## Directions
Each line below must be transcribed exactly, and no picture may appear in the transcription.

________________

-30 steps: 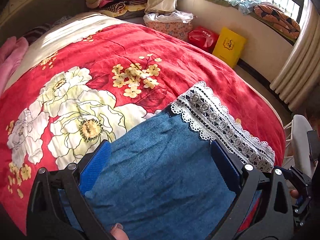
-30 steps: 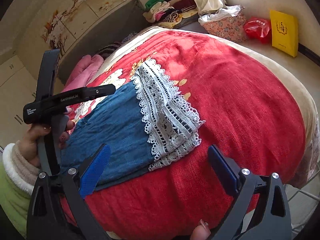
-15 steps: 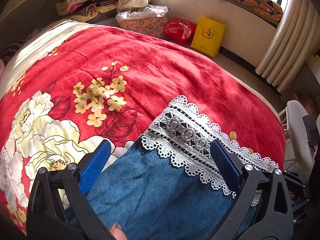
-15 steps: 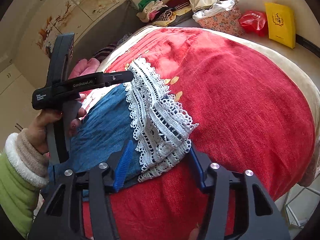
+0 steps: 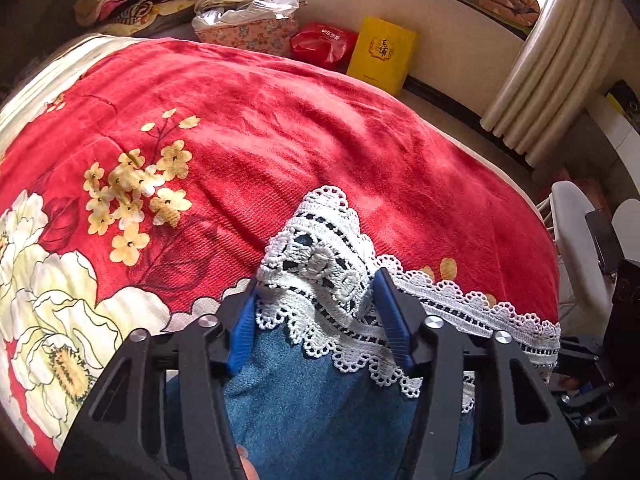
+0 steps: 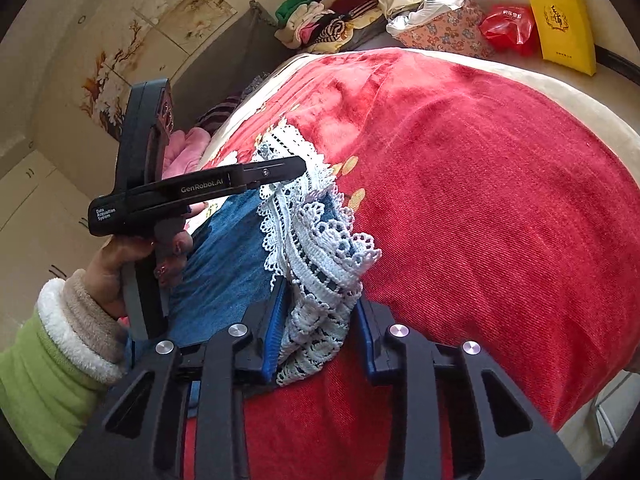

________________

## Output for this exercise
-30 steps: 
-30 steps: 
-15 steps: 
-15 steps: 
+0 steps: 
+0 steps: 

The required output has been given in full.